Location
- 1411 Hawthorne Lane Charlotte, North Carolina 28205 United States
- Coordinates: 35°13′43″N 80°48′53″W﻿ / ﻿35.2287°N 80.8146°W

Information
- Type: Public
- Established: 2006 (20 years ago)
- CEEB code: 340662
- Principal: Sharon Bracey
- Teaching staff: 15.60 (FTE)
- Enrollment: 253 (2023-2024)
- Student to teacher ratio: 16.22
- Colors: Red, white, and black
- Mascot: Hawk
- Website: hawthorneae.cmsk12.org

= Hawthorne Academy of Health Sciences =

American public school in North Carolina

Hawthorne Academy of Health Sciences is a high school in the Belmont community of Charlotte, North Carolina. The school existed in many forms before becoming CMS's first medical magnet program designed for a student capacity of 600–800. Renovation of the original buildings, constructed between the 1940s and 1960s, was completed in 2015 by Morris-Berg Architects of Charlotte.
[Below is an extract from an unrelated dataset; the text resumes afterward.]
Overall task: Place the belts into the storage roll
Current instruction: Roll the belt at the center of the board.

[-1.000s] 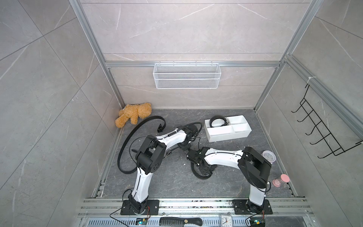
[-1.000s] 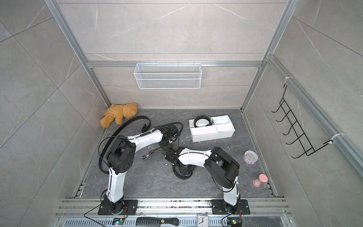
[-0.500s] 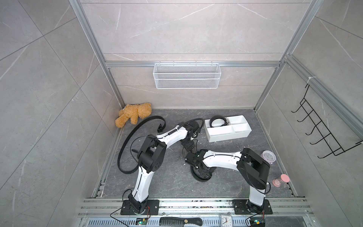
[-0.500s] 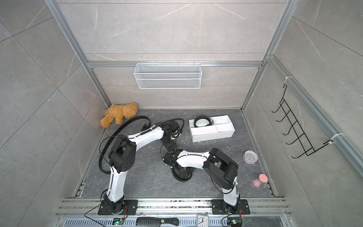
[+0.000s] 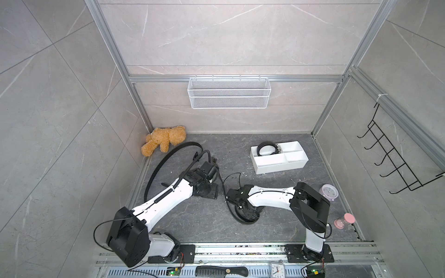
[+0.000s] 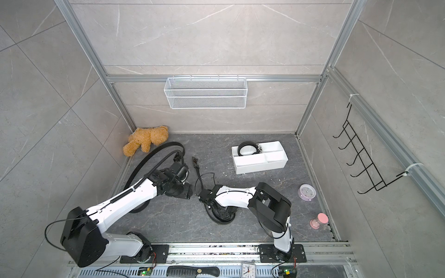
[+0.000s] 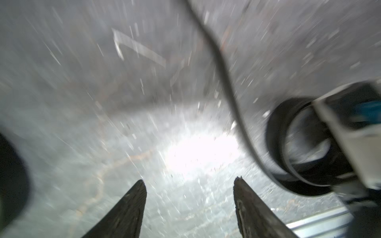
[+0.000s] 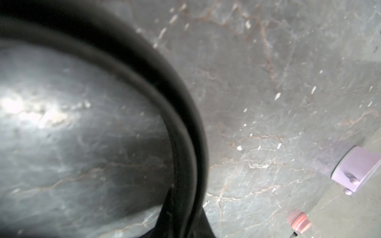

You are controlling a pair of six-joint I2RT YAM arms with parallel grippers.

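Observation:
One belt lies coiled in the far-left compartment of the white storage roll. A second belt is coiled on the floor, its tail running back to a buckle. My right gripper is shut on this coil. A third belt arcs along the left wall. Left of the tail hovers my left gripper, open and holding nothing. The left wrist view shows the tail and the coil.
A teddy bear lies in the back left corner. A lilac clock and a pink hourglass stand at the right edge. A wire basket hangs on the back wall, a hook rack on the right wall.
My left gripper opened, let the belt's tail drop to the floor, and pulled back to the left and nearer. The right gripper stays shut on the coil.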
U.S. News & World Report ranked Hawthorne 36th for high schools within North Carolina. Students have the opportunity to take Advanced Placement® coursework and exams. The AP® participation rate at Hawthorne High is 93%. The total minority enrollment is 88%, and 58% of students are economically disadvantaged. Hawthorne High is 1 of 35 high schools in the Charlotte-Mecklenburg Schools.

==History==
Hawthorne Academy, before the Health Science program, was a drop-out prevention school. The Dolly Tate Day Care Center, a program once offered, allowed students to have their children looked after while they attended to their studies. This program was phased out as the Health Science program was introduced. Before this, Hawthorne was a neighborhood middle school, and before that, its status is unknown. However, students from the shuttered Midwood High School were said to have moved over to Hawthorne sometime in the past, but this is unconfirmed. Midwood High's building is now home to a religious organization.

The school made headlines in 2021 after suspending a 15-year-old girl for filing a sexual assault complaint against a male student and forcing her to attend a "Sexual Assault is Preventable" program. Even after reporting the sexual assault to Charlotte police and the police pressing charges on the male student, the school still punished the student. The academy's principal and assistant principal were later suspended with pay following their handling of the situation, as well as being revealed to force the student to sign an NDA to prevent the allegations from coming out.